Li-Cycle to cut 17% of staff amid battery recycling growing pains

(Reuters) – Battery recycler Li-Cycle plans to lay off 17% of its staff – including three senior executives – as it pares its ambitious global growth plans in order to save cash and focus on building a crucial processing facility in New York.

The cuts, announced on Tuesday, are a tacit acknowledgement by the Toronto-based company that its rapid growth in recent years – with facilities announced across North America, Europe and Asia – was unsustainable given the high costs and technical challenges associated with building what is essentially a new global market for electric vehicle battery recycling.

In all, 60 employees will lose their jobs. The company was still informing affected staff about the cuts on Tuesday afternoon.

Li-Cycle, which plans to record an $8.3 million severance charge this quarter, will have roughly 200 employees after the cuts.

While Li-Cycle posted its highest quarterly revenue ever during 2023, the company has struggled with construction cost overruns at its Rochester, New York, battery processing facility. The U.S. Energy Department said last year that it would conditionally lend the company $375 million for that facility, but cost estimates have nearly doubled to $960 million.

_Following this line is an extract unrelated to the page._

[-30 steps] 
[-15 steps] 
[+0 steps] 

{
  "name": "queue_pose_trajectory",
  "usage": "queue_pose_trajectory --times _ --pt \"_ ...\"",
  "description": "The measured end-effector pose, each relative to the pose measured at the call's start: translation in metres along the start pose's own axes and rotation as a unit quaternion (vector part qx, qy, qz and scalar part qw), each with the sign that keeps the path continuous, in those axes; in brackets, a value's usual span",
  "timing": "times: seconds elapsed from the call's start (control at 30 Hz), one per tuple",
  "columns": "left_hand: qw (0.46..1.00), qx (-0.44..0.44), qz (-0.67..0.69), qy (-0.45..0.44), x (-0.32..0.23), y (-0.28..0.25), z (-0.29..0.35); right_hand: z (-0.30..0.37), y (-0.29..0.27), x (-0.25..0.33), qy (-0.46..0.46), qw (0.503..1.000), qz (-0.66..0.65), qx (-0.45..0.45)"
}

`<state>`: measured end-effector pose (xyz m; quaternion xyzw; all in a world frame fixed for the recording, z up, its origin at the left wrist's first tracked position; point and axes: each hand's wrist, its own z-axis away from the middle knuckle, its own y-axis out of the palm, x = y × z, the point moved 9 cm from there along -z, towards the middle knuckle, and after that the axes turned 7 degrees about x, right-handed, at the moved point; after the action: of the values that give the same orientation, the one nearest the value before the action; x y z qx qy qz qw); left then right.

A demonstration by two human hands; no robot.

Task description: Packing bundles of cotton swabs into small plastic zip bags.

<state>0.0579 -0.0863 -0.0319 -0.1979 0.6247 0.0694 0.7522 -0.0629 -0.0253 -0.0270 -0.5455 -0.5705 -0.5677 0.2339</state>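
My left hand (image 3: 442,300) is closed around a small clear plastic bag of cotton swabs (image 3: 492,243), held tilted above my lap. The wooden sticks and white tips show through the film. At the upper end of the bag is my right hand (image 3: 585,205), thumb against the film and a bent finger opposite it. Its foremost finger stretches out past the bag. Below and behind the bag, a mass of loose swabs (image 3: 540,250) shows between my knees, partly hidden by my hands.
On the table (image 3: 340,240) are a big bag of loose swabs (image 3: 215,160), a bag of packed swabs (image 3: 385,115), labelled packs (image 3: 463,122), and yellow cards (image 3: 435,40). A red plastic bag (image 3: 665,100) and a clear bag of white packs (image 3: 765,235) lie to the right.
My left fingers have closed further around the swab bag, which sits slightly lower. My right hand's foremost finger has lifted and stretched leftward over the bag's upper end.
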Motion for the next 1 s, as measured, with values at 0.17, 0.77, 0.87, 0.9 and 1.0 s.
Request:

That massive cost overrun – along with technical complexities of recycling technology the company planned to use – had hammered Li-Cycle’s stock and forced it to seek a cash infusion from Glencore. The mining giant earlier this month announced a $75 million convertible loan that if exercised, would make it the largest shareholder of the New York-listed company.

The Rochester facility is central to the company’s “hub-and-spoke” model, in which multiple collection and processing facilities shred batteries into so-called black mass, which then will be separated at the facility into lithium and other metals once it is operational.

Li-Cycle had talked about building similar hubs in Europe, but those plans are on hold until it can prove the model works in North America.

“We’ve got to get the Rochester hub operational,” Ajay Kochhar, Li-Cycle’s co-founder and CEO, told Reuters.

As part of the layoffs, Li-Cycle’s co-founder and executive chairman, Tim Johnston, will relinquish his management role, although he will remain on the company’s board. Johnston and Kochhar had essentially run the company together, although the reorganization will see Johnston stepping back.

The executive in charge of the company’s international operations will leave, as will the company’s finance chief.

Li-Cycle is one of a number of companies, including privately held Redwood Materials, eyeing growth in the recycling business.

Miners have also shown interest in the sector as consumers and regulators increasingly advocate for the circular economy in which materials and minerals are reused in a continuous manufacturing loop.